For decades, China accepted recyclables from other countries. It was often sent by ships, with some being made into shoes, bags and new plastic products. However, last year the country restricted imports of certain recyclables, including plastics. Now, as pointed out by current news reports on recycling, waste management companies are saying they no longer have a market for all the plastics they receive. Meanwhile, for the past couple of years Sparta has been working towards securing partnerships to use this type of waste to transform it into such things as environment-friendly synthetic fuels.

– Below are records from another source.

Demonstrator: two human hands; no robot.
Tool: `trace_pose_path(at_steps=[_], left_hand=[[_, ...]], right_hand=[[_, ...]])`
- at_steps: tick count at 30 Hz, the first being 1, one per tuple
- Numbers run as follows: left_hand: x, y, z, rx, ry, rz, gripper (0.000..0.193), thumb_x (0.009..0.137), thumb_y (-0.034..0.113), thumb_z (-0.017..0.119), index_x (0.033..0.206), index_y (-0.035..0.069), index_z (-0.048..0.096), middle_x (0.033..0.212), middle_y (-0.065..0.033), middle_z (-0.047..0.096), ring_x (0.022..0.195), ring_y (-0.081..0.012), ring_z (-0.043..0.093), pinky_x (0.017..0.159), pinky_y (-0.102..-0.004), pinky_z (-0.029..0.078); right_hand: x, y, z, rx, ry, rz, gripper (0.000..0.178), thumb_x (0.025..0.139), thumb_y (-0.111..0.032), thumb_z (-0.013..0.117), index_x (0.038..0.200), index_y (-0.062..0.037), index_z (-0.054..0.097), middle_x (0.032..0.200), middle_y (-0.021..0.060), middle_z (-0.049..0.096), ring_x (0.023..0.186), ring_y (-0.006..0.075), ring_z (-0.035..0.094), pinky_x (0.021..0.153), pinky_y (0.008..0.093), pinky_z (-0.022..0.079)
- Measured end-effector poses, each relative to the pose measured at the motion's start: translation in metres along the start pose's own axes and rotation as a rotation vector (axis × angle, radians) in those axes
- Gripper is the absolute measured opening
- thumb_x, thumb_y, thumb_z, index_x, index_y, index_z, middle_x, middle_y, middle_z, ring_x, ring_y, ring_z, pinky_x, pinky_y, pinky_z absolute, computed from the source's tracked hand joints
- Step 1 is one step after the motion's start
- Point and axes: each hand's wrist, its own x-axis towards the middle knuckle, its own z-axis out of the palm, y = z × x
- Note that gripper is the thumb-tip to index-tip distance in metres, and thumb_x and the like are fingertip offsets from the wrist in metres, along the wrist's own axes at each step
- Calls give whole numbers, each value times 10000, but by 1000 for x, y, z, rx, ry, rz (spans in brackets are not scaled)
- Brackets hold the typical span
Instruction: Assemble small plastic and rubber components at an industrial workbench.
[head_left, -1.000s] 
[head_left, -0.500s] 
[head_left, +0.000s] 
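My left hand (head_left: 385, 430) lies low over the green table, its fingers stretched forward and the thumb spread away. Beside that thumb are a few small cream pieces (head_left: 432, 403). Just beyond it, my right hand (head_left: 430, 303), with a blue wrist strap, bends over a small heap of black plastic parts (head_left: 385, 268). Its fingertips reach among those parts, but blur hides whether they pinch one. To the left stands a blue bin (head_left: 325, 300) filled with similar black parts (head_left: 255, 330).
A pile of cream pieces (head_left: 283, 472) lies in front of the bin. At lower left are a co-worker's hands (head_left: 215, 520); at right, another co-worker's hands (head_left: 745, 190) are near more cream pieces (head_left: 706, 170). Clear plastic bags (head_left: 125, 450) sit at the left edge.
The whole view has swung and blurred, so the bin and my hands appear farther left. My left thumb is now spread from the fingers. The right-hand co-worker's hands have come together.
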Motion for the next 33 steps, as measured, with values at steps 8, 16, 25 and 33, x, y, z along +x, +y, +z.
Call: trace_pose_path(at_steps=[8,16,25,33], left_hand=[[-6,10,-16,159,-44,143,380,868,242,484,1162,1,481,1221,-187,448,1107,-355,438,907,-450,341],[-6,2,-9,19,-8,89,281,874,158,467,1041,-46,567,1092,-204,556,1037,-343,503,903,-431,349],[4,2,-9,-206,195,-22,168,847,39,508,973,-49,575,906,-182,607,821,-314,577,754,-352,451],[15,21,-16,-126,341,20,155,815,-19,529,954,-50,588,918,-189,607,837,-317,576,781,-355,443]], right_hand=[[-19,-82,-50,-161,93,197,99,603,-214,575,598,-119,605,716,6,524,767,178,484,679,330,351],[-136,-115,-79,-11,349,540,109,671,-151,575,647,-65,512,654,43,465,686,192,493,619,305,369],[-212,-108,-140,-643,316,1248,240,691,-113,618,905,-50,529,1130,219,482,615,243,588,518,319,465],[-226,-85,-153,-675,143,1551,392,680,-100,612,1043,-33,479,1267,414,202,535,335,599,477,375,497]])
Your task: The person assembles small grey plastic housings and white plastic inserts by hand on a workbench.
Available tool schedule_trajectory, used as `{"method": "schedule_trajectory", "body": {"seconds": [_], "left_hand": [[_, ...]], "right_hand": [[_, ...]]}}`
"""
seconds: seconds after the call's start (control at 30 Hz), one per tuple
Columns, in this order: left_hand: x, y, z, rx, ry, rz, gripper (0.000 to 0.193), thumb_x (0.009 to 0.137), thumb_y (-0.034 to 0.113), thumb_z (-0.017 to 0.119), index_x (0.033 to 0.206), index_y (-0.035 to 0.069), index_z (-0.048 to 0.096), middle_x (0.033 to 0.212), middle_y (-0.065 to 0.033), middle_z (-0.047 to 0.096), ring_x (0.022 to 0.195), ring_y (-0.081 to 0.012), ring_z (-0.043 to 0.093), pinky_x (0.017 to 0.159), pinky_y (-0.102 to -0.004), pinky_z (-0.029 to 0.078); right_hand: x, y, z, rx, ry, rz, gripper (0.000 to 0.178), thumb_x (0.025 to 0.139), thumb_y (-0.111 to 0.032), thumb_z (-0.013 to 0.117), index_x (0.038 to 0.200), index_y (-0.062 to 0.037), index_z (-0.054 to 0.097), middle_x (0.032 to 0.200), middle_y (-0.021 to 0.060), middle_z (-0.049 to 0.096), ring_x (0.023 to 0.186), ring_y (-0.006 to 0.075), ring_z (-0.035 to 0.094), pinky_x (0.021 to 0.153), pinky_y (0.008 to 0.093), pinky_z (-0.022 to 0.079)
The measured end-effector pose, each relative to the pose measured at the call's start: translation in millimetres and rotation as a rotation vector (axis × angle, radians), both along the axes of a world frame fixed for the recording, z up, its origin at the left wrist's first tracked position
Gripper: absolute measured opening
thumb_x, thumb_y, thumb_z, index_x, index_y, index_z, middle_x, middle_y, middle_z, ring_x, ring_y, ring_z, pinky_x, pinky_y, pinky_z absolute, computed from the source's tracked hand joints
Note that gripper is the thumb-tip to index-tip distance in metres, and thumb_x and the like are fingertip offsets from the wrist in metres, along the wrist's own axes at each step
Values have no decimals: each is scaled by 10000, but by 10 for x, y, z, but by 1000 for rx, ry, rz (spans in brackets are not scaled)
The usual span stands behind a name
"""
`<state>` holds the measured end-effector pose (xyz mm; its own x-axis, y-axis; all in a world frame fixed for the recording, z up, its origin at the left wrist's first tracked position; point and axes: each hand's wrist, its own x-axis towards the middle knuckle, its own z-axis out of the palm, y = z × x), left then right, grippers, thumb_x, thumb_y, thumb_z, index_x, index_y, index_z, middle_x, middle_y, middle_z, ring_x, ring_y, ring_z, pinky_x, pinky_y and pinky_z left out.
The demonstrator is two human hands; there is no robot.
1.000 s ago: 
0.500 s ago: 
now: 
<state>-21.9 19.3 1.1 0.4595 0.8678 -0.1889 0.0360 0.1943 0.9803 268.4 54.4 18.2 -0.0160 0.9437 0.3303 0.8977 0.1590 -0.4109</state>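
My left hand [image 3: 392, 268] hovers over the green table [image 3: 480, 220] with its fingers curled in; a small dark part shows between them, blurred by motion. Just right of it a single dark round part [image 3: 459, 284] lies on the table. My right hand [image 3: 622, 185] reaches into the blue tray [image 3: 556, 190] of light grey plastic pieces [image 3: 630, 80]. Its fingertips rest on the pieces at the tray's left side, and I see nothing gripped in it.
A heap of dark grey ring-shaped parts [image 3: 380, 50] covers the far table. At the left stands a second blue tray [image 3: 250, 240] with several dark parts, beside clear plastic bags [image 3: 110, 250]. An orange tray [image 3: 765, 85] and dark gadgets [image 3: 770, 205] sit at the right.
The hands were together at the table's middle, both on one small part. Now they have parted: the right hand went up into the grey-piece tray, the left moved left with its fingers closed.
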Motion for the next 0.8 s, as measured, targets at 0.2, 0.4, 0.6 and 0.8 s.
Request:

“We are one company on the verge of opening up a facility in the GTA to transform plastic waste, along with our partners, but we strongly believe our waste-to-fuel technologies are scalable, thus giving many jurisdictions in Canada and throughout the world an opportunity in the near future to put plastic waste to good use,” said John O’Bireck, President of Sparta Capital.
Sparta management and staff realize they can’t solve the plastics dilemma alone. They call it a “responsibility for all of us”. Still, the clean energy company is hopeful about the future as others develop ways to reduce waste. For example, plastics are being turned into roads; major restaurants chains, like McDonald’s are going waste free; and more markets are being inspired to reduce waste in the wake of such initiatives as Toronto’s zero waste store, “Unboxed” opening its doors.
“No, we can’t solve this problem overnight, but there are technologies and there are efforts underway that will give our environment a fighting chance if more people and companies around the world respect the make-up of their waste, paying closer attention to how they might put their waste to better use, especially plastics,” said O’Bireck.